Anti-glycolipid antibodies are associated with several distinct peripheral nerves syndromes: Multifocal motor neuropathy is associated with anti-GM1, -GA1 and -GD1b IgM antibodies. Chronic ataxic neuropathy with ophthalmoplegia M-protein, cold agglutination, and disialosyl antibodies (acronym: CANOMAD) is associated with anti-GD1b and related IgM antibodies. Miller Fisher syndrome is associated with anti-GQ1b and -GT1a IgG antibodies. Acute motor axonal neuropathy (AMAN) is associated with anti-GM1 and -GD1a IgG antibodies.
A clinically important form of IgM paraproteinaemic neuropathy is associated with antibodies to myelin-associated glycoprotein (MAG) and a closely related glycolipid termed sulphated glucuronyl paragloboside. These antibodies are detected by a commercial ELISA assay kit using MAG as the antigen. The neuropathy has a characteristic clinic pattern and in the vast majority of cases is associated with an IgM gammopathy. Around 50% of patients with neuropathy-associated IgM gammopathy have anti-MAG antibodies.
ELISAs depend on the fact that antibodies or antigen can be linked to an enzyme, with the complex retaining both immunological and enzymatic activity. In these assays the antigen (ganglioside) is attached to a solid phase support (ELISA plate) to allow for easy separation of bound and free antibody (patient serum). Detection is by a horseradish peroxidase labelled anti-human serum which can be visualized by a colour reagent and read spectrophotometrically. 1ml of serum is required for these investigations.
The assay is conducted two tothree times per week and results are reported the following day.

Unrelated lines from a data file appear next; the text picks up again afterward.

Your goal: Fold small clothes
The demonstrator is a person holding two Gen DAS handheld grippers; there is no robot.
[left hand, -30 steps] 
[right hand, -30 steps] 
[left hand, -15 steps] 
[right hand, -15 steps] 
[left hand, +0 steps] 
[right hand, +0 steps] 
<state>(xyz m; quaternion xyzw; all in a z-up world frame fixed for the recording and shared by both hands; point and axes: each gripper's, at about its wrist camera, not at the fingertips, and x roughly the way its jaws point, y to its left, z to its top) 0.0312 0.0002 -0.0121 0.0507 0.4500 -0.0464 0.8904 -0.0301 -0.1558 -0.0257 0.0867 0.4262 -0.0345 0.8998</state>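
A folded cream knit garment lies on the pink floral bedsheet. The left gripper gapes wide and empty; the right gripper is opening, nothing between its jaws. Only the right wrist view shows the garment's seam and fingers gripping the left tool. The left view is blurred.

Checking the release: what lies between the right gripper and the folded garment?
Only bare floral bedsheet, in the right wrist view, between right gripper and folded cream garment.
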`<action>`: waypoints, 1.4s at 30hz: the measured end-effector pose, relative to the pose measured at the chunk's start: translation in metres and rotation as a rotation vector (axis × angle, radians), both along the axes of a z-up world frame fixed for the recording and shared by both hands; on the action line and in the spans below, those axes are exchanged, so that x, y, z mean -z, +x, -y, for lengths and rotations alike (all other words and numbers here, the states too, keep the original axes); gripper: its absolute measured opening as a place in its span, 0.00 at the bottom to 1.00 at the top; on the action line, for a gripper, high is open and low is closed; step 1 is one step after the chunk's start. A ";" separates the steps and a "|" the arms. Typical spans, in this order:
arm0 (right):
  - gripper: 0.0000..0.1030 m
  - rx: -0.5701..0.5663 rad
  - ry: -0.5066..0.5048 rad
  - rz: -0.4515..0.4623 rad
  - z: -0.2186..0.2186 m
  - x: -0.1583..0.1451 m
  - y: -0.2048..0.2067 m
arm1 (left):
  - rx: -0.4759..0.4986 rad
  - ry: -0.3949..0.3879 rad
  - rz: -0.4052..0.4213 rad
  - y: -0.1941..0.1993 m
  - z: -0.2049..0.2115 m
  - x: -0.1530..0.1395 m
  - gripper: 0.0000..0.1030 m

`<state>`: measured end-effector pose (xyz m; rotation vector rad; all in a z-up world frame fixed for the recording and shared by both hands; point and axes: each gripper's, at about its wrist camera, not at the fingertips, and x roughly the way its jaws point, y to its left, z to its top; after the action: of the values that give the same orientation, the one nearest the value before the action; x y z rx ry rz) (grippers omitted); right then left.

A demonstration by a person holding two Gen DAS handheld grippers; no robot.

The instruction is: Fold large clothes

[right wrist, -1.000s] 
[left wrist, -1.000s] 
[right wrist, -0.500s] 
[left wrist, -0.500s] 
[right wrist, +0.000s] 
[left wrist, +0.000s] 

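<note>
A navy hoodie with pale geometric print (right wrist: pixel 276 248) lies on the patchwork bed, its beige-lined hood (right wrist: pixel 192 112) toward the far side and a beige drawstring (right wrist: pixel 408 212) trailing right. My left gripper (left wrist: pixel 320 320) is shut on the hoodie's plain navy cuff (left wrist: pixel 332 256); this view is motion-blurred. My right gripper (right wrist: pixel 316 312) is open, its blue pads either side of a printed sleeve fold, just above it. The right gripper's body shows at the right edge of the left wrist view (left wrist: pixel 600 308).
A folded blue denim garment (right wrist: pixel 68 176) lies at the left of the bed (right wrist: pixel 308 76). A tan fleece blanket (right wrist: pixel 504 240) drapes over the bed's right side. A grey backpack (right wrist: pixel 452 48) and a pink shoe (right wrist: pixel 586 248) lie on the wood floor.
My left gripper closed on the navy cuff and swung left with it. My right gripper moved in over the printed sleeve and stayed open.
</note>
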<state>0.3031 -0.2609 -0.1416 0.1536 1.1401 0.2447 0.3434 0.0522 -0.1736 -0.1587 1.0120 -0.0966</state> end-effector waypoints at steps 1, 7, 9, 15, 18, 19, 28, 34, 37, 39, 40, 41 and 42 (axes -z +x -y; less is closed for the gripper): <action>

Acetylcholine Receptor Antibodies
Antibodies to the acetylcholine receptor (anti-AChR) are present in a very high proportion of patients with the neuromuscular transmission disorder, myasthenia gravis (MG). Myasthenia gravis is clinically characterized by generalised muscle weakness with fatiguability (generalised MG). This condition also frequently involves and is isolated to the extraocular muscles, leading to the symptom of double vision (ocular MG). Anti-AChR autoantibodies interfere with normal neuromuscular function by binding to the post-synaptic acetylcholine receptor.
The disease has a prevalence of approximately 5 per 100,000 individuals and can occur at any age. In women, the disease usually presents between the ages of 20 and 40 years, while disease onset in men typically occurs later in life. There is also a peak of incidence in old and very old age; thus neither age nor sex are precluding factors for anti-AChR screening. MG also has a strong association with tumours of the thymus (thymoma).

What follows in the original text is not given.